::: INPUT RECORDS :::

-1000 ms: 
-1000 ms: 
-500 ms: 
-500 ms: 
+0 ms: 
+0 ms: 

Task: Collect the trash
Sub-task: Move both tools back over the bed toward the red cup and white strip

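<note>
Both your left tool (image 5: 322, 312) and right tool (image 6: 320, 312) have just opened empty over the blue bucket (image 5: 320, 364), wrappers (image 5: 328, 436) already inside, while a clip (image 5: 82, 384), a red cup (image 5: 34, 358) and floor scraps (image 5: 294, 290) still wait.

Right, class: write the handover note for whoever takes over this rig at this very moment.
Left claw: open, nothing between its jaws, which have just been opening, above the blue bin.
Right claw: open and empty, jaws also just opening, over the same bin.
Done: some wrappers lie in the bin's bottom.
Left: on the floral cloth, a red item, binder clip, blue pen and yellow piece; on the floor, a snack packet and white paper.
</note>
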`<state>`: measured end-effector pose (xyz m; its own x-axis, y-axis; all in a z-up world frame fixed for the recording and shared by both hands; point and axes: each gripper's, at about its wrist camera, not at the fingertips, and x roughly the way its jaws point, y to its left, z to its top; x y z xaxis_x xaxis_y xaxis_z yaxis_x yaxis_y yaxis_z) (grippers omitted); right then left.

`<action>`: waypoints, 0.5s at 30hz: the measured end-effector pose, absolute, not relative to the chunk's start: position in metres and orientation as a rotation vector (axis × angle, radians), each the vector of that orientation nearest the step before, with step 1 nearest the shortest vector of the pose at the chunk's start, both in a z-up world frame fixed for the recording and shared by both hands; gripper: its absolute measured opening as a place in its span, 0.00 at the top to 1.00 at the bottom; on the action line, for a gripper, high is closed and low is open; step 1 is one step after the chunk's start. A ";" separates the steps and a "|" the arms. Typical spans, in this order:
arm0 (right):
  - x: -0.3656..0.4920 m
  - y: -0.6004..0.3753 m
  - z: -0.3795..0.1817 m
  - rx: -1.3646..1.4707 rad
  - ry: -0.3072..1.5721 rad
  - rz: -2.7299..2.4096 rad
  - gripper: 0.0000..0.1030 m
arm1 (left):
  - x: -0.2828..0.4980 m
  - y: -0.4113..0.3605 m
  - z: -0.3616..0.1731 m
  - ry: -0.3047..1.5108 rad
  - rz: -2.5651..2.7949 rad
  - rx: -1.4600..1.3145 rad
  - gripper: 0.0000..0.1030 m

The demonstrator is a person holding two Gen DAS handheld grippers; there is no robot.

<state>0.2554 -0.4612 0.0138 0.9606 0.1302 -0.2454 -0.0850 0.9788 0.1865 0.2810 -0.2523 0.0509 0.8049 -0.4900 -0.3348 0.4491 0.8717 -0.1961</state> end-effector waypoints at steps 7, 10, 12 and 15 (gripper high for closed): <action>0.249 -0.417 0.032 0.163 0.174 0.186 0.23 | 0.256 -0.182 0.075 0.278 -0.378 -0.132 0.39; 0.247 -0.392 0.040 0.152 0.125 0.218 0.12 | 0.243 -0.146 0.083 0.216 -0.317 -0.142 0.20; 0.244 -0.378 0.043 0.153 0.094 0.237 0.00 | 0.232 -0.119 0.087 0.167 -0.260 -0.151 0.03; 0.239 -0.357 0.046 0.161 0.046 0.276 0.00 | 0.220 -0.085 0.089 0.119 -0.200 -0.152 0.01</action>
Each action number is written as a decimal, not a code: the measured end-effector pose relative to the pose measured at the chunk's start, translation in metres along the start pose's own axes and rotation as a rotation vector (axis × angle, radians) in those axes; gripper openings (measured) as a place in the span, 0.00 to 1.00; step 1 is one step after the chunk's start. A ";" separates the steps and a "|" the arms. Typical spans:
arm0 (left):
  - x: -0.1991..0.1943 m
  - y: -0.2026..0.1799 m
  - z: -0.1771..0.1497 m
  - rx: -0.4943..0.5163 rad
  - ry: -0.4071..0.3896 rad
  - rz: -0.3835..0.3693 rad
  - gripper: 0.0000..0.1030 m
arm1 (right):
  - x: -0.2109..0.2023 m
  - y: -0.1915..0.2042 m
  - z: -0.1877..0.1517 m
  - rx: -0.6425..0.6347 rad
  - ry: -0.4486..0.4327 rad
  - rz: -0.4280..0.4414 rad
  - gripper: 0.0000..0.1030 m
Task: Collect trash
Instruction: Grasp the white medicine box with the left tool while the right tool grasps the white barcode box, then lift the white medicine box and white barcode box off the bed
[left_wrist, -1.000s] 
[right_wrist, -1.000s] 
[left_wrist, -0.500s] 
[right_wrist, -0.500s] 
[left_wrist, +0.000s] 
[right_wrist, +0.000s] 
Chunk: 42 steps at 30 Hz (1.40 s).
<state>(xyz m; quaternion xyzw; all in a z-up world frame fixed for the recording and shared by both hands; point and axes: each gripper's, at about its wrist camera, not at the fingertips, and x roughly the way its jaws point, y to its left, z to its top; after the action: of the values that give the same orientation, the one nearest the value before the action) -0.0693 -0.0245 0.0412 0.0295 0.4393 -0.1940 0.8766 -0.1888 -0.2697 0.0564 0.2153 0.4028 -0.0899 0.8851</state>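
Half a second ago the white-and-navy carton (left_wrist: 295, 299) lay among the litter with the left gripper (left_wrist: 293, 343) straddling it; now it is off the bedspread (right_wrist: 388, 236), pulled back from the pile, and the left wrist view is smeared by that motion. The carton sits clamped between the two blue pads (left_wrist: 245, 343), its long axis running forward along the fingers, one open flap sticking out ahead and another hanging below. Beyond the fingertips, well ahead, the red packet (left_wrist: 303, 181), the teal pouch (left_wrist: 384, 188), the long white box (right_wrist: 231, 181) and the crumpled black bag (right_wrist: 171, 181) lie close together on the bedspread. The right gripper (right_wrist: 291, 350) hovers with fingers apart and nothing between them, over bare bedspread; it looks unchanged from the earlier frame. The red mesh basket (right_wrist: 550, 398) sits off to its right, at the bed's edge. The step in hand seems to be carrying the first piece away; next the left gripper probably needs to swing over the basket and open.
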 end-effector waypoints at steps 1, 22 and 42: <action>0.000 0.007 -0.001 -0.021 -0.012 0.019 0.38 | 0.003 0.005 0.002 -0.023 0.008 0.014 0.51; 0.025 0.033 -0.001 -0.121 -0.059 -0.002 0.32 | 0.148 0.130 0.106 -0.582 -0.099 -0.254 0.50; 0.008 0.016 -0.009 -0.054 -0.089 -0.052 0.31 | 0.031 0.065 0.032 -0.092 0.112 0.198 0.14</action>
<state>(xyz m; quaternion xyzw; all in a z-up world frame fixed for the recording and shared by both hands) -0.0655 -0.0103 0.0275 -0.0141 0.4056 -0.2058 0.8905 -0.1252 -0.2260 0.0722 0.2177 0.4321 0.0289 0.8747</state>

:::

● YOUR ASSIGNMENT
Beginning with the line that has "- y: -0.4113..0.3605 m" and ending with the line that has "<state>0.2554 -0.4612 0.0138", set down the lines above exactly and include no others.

● SOLVED PROBLEM
  - y: -0.4113..0.3605 m
  - z: -0.3616..0.1731 m
  - ry: -0.3047..1.5108 rad
  - rz: -2.5651..2.7949 rad
  - rx: -1.4600..1.3145 rad
  - gripper: 0.0000..0.1030 m

The demonstrator is a person holding two Gen DAS handheld grippers; there is no robot.

<state>0.2554 -0.4612 0.0138 0.9606 0.1302 -0.2454 -0.0850 0.9788 0.1865 0.2810 -0.2523 0.0509 0.8049 -0.4900 -0.3348 0.4491 0.8717 -0.1961</state> end-effector waypoints at steps 7, 10, 12 and 15 (gripper high for closed): <action>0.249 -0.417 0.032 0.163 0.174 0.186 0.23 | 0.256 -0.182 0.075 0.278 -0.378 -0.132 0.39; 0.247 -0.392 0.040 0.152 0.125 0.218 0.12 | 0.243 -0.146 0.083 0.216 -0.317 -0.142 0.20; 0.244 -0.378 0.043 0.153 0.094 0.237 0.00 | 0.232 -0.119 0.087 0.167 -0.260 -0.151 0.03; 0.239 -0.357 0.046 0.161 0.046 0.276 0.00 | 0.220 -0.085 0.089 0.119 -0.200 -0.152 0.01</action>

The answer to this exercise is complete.